▸ **PROBLEM**: Return the data given below exactly as it appears.

^^^^^^^^^^^^^^^^

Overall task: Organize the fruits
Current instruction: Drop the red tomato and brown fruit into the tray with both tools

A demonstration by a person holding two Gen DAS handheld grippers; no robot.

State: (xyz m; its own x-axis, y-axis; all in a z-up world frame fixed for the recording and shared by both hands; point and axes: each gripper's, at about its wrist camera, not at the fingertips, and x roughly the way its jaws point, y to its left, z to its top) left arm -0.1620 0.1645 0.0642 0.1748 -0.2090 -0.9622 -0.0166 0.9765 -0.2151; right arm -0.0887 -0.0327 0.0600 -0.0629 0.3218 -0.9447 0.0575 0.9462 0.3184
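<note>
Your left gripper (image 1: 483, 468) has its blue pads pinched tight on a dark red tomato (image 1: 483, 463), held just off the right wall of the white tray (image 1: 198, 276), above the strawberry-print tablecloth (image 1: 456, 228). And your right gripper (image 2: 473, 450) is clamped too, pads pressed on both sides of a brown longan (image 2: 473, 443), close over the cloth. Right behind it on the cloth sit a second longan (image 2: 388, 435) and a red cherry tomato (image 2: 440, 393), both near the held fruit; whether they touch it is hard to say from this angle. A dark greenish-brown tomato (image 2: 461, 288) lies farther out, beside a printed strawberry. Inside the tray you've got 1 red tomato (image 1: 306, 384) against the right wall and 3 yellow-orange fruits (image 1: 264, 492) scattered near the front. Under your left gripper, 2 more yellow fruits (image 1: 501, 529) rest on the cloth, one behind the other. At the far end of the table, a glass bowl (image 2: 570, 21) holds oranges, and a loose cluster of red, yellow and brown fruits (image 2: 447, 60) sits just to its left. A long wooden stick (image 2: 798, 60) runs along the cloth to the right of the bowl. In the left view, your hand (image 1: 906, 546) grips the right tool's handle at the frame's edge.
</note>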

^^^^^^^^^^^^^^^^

▸ **TASK OUTPUT**:
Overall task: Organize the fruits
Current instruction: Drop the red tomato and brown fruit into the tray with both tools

A demonstration by a person holding two Gen DAS handheld grippers; no robot.

State: (xyz m; its own x-axis, y-axis; all in a z-up world frame fixed for the recording and shared by both hands; point and axes: each gripper's, at about its wrist camera, not at the fingertips, and x roughly the way its jaws point, y to its left, z to its top) left arm -0.1620 0.1645 0.0642 0.1748 -0.2090 -0.9622 -0.0166 0.9765 -0.2151; right arm -0.0887 -0.0327 0.0600 -0.0629 0.3218 -0.9447 0.0575 0.9462 0.3184
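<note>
Your left gripper (image 1: 483, 468) has its blue pads pinched tight on a dark red tomato (image 1: 483, 463), held just off the right wall of the white tray (image 1: 198, 276), above the strawberry-print tablecloth (image 1: 456, 228). And your right gripper (image 2: 473, 450) is clamped too, pads pressed on both sides of a brown longan (image 2: 473, 443), close over the cloth. Right behind it on the cloth sit a second longan (image 2: 388, 435) and a red cherry tomato (image 2: 440, 393), both near the held fruit; whether they touch it is hard to say from this angle. A dark greenish-brown tomato (image 2: 461, 288) lies farther out, beside a printed strawberry. Inside the tray you've got 1 red tomato (image 1: 306, 384) against the right wall and 3 yellow-orange fruits (image 1: 264, 492) scattered near the front. Under your left gripper, 2 more yellow fruits (image 1: 501, 529) rest on the cloth, one behind the other. At the far end of the table, a glass bowl (image 2: 570, 21) holds oranges, and a loose cluster of red, yellow and brown fruits (image 2: 447, 60) sits just to its left. A long wooden stick (image 2: 798, 60) runs along the cloth to the right of the bowl. In the left view, your hand (image 1: 906, 546) grips the right tool's handle at the frame's edge.
</note>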

With this, the exercise is complete.